Experience in random-start ovarian stimulation for preserving reproductive material of cancer patients

Despite decades of research on the physiology and function of the female reproductive system, relatively little is understood about the nuances of ovarian follicular development both in the gonadotropin-independent phase and during the menstrual cycle. Early studies on the mechanisms regulating the biology of folliculogenesis were based on indirect histological and/or endocrinological observations aimed at monitoring follicular growth by determining the parameters of steroidogenesis and ovarian biopsy [1, 2]. More recently, the use of ultrasound has provided new data on the physiological aspects of ovarian activity, in particular, on follicular growth during the luteal phase (LP) of the menstrual cycle [3, 4]. Some researchers reported several major and minor follicular waves during the menstrual cycle, thus challenging the traditional theory that a single cohort of antral follicles grows only during the follicular phase of the menstrual cycle [4].

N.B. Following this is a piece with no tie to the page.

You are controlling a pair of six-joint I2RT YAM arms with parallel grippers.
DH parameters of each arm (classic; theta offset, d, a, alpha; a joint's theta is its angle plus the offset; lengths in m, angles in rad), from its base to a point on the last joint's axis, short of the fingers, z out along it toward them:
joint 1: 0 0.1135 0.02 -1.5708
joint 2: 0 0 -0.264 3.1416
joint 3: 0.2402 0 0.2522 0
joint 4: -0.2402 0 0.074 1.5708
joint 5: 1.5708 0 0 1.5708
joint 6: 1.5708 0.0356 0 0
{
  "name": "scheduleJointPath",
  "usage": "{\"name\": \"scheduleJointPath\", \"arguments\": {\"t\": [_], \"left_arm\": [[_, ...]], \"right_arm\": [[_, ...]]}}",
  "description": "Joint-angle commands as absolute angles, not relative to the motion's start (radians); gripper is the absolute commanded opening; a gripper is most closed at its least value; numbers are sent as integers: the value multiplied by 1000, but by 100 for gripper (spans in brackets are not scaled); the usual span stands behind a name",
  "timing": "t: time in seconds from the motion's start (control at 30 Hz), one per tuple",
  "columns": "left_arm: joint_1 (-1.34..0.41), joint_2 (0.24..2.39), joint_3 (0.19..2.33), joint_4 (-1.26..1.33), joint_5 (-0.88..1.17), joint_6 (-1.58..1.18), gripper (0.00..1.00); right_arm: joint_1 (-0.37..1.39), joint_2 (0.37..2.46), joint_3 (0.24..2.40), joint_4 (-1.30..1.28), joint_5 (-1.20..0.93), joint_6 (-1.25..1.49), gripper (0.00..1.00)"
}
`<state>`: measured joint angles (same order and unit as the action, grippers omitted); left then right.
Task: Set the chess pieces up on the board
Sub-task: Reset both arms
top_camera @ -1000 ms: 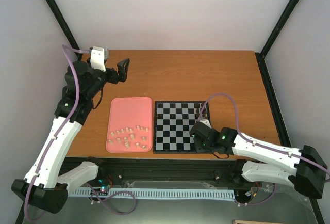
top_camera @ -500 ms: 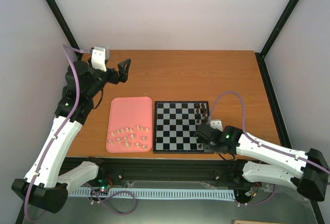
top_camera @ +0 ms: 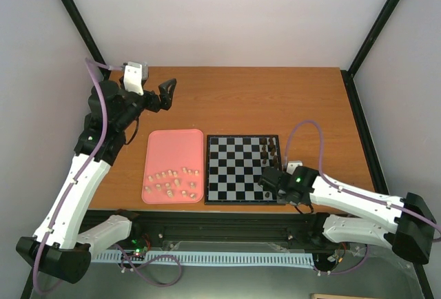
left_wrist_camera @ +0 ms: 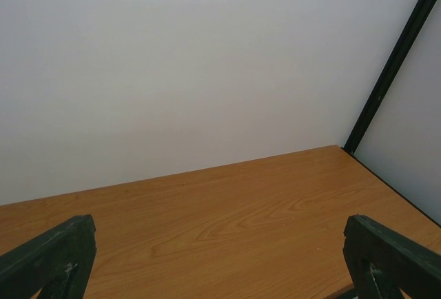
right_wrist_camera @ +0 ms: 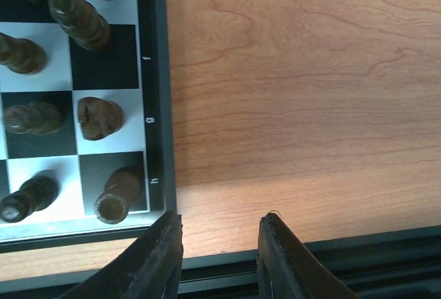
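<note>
The board (top_camera: 231,169) lies in the middle of the table. Dark chess pieces (top_camera: 270,149) stand along its right side. In the right wrist view a dark rook (right_wrist_camera: 117,194) fills the corner square, with a knight (right_wrist_camera: 96,116) one square beyond it. My right gripper (right_wrist_camera: 222,222) hovers just off the board's near right corner (right_wrist_camera: 157,71), open, with only bare wood between its fingers. Seen from above, that right gripper (top_camera: 267,184) sits low at the corner. Pale chess pieces (top_camera: 172,182) lie on the pink tray (top_camera: 176,149). My left gripper (top_camera: 165,92) hangs wide open over the far left of the table, holding nothing.
The pink tray sits directly left of the board. A black rail (right_wrist_camera: 344,258) runs along the table's near edge, just under my right fingers. Black frame posts (top_camera: 375,30) stand at the back corners. Bare wood (left_wrist_camera: 227,223) lies under the left gripper.
My right gripper has drawn back from the board's right-hand squares to its near right corner and its jaws have widened. The right forearm swung slightly rightward. The left arm has barely shifted.
</note>
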<state>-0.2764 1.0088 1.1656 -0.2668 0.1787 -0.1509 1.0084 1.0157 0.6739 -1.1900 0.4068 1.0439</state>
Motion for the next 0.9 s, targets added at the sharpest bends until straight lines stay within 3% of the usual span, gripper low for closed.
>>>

The possibility of starting gonadotrophins for ovarian stimulation in both the follicular and luteal phases allowed the use of innovative assisted reproductive technologies (ART) protocols, including random-start protocols [5–7] and double stimulation protocols (DuoStim) aimed at obtaining oocytes regardless of the cycle day [8].

Random-start protocols are particularly useful for female cancer patients seeking fertility preservation by cryopreservation of reproductive material before starting cancer treatment. The choice of a protocol for ovarian stimulation in cancer patients is based on a balance between the limited time frame before starting gonadotoxic therapy, and the need to obtain a sufficient number of oocytes and embryos for cryopreservation. The flexibility of random-start protocols suggests their advantage in the context of oncofertility.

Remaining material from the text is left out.